* DESCRIPTION OF THE TASK:
Every line of the listing below should come back exactly as written, with no images.
____________
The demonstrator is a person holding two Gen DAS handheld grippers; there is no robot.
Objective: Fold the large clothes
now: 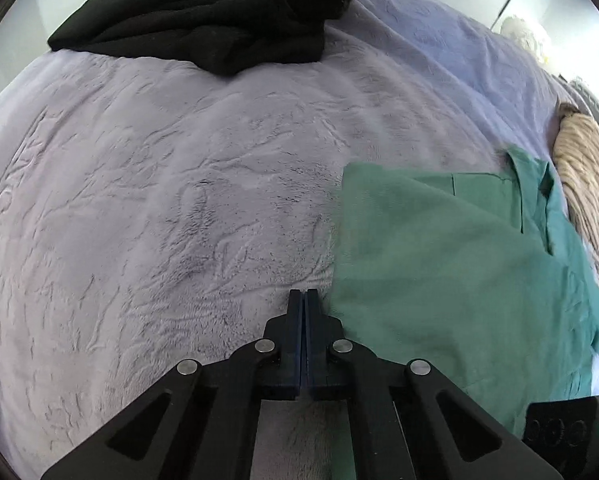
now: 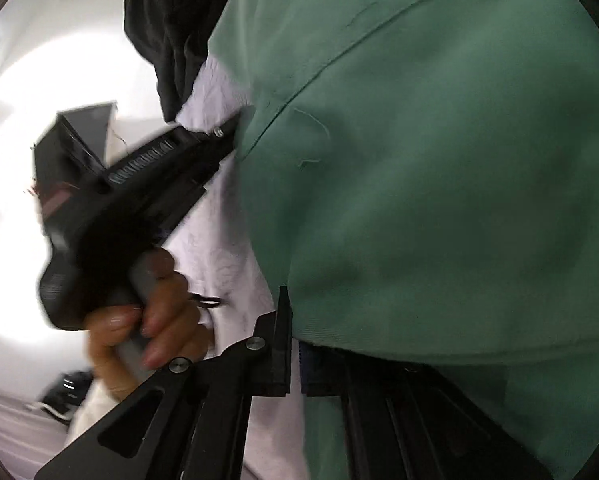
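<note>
A green shirt point(image 1: 451, 264) lies partly folded on the lilac plush bedspread point(image 1: 159, 184), collar toward the right. My left gripper point(image 1: 304, 294) is shut and empty, its tips just left of the shirt's left edge. In the right wrist view the green shirt point(image 2: 439, 180) fills most of the frame and drapes over my right gripper point(image 2: 293, 312), which is shut on its cloth; only the left finger point(image 2: 282, 320) shows. The left gripper's body point(image 2: 139, 184) and the hand holding it appear at the left of that view, its tips at the shirt's edge.
A black garment point(image 1: 215, 16) is heaped at the far edge of the bed. A beige striped garment point(image 1: 587, 184) lies right of the shirt's collar. A black device point(image 1: 567, 424) is at the lower right. White walls lie beyond the bed.
</note>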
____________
* RESULT OF THE EXERCISE:
The demonstrator is a person holding two Gen DAS handheld grippers; there is no robot.
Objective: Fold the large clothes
now: 
now: 
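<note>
A green shirt point(image 1: 451, 264) lies partly folded on the lilac plush bedspread point(image 1: 159, 184), collar toward the right. My left gripper point(image 1: 304, 294) is shut and empty, its tips just left of the shirt's left edge. In the right wrist view the green shirt point(image 2: 439, 180) fills most of the frame and drapes over my right gripper point(image 2: 293, 312), which is shut on its cloth; only the left finger point(image 2: 282, 320) shows. The left gripper's body point(image 2: 139, 184) and the hand holding it appear at the left of that view, its tips at the shirt's edge.
A black garment point(image 1: 215, 16) is heaped at the far edge of the bed. A beige striped garment point(image 1: 587, 184) lies right of the shirt's collar. A black device point(image 1: 567, 424) is at the lower right. White walls lie beyond the bed.
</note>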

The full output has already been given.